How it works
Cache lookup is based on semantic similarity, not exact string matching. Two prompts that ask the same question in different words will hit the same cache entry.Embed the prompt
The prompt text (system and user messages) is embedded using
text-embedding-3-small, producing a 1536-dimensional vector. This call goes to the OpenAI API and is the dominant source of lookup latency (~10–15 ms of the total ~10–15 ms overhead).Nearest-neighbor search in Qdrant
The embedding vector is sent to Qdrant for a nearest-neighbor lookup. Qdrant returns the closest stored vector along with its cosine similarity score and a payload containing the Redis key for the cached response.
Similarity threshold check
If the cosine similarity is above 0.95, the match is considered close enough to serve. If the score is at or below 0.95, the lookup is a miss and the request proceeds to the drafter pipeline.
Redis retrieval
On a vector hit, the Redis key from the Qdrant payload is used to fetch the full serialised response from Redis. Redis holds the actual response bytes and enforces the TTL.
Lazy cleanup on TTL expiry
If Qdrant returns a match but the Redis key no longer exists (the TTL has expired), the Qdrant point is an orphan. The cache performs lazy cleanup: it deletes the orphaned Qdrant point and records a miss.
Lookup method in internal/cache/store.go implements this flow directly:
The lazy cleanup path —
log.Printf("cache: lazy cleanup of orphaned qdrant point %s", result.ID) — fires when Qdrant finds a vector match but Redis has no corresponding entry (TTL expired). The orphaned Qdrant point is deleted inline and the request is treated as a miss. This avoids a separate background cleanup job and keeps the vector index consistent over time without additional operational overhead.What gets cached
Only draft-accepted responses are inserted into the cache. Escalated responses — where the drafter demonstrated high uncertainty — are not cached. This ensures that cached responses come from a model path that expressed confidence in the answer. Caching an escalated response would defeat the purpose: the drafter was uncertain about that question, so future semantically similar prompts should not be served a stale heavyweight response without going through the pipeline.Two-store architecture
The cache uses two separate stores for different responsibilities:| Store | Role | Technology |
|---|---|---|
| Qdrant | Vector similarity index for nearest-neighbor lookup | Self-hosted, purpose-built vector database |
| Redis | TTL-based metadata and response storage | In-memory KV store with native TTL support |
redis_key) to the actual response data in Redis.

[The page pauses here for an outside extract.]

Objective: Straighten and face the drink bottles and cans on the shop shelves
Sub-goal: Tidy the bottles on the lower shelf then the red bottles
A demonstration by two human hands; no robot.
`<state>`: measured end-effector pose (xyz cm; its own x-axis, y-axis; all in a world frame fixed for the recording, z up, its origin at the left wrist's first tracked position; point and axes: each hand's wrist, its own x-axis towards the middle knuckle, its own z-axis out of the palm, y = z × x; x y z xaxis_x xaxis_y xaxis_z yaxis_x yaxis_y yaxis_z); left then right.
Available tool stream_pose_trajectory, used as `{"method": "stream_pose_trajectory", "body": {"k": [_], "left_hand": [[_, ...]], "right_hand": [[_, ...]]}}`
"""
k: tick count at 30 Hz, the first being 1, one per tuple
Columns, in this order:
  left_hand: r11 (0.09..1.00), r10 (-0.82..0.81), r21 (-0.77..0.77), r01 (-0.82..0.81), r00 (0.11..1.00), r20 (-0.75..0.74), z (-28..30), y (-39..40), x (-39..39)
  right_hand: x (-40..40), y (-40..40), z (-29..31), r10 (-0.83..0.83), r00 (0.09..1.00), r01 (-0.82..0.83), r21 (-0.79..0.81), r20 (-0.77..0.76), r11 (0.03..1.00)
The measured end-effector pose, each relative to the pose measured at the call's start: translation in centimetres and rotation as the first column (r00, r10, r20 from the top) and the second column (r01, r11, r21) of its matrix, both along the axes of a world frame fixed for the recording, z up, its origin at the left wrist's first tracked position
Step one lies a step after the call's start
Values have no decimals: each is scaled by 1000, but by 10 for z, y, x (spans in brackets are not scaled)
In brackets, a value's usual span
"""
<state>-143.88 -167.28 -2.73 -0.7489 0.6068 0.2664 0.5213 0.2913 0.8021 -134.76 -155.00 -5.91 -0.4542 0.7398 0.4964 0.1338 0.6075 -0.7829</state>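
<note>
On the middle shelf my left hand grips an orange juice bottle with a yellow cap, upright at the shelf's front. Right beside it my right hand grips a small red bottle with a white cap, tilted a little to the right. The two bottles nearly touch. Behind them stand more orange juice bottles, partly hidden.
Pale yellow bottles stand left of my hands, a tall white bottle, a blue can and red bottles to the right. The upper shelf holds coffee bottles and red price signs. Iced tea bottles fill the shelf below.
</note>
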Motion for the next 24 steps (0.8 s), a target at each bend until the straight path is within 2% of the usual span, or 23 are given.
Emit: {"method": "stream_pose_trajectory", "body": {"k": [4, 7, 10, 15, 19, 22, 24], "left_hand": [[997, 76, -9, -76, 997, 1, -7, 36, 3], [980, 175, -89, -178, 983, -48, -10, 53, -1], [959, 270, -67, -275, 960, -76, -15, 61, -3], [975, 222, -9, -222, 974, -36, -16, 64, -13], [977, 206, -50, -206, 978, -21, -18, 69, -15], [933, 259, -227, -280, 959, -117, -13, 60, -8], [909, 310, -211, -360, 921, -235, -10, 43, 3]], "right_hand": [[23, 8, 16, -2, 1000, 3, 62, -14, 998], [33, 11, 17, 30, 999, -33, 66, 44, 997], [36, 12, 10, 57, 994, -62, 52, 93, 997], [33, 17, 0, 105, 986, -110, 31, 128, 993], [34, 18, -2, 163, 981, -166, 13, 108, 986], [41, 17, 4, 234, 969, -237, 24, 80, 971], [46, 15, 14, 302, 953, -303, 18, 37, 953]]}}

When the Redis entry expires, the next lookup against the Qdrant point triggers lazy cleanup.
Design decisions
| Decision | Choice | Rationale |
|---|---|---|
| Embedding model | text-embedding-3-small | 1536-dim via OpenAI API, consistent with hosted model philosophy |
| Similarity threshold | 0.95 | Intentionally conservative to avoid serving stale or semantically drifted answers |
| Vector store | Qdrant | Self-hosted, lightweight, purpose-built for nearest-neighbor |
| Metadata store | Redis | TTLs, eviction tracking, rate counters |
| Cache key | Prompt embedding | Semantic similarity, not exact match |
| Invalidation | TTL + manual eviction API | Entries expire by time; bad responses can be evicted immediately via API |
Phase 5 metrics
| Metric | Type | Description |
|---|---|---|
draftthinker_cache_hits_total | Counter | Total cache hits (response returned from cache) |
draftthinker_cache_misses_total | Counter | Total cache misses (no similar prompt or expired Redis entry) |
draftthinker_cache_lookup_latency_seconds | Histogram | End-to-end cache lookup latency including embedding and vector search |
cache_lookup_latency_seconds uses buckets: 0.005, 0.01, 0.025, 0.05, 0.1, 0.25, 0.5.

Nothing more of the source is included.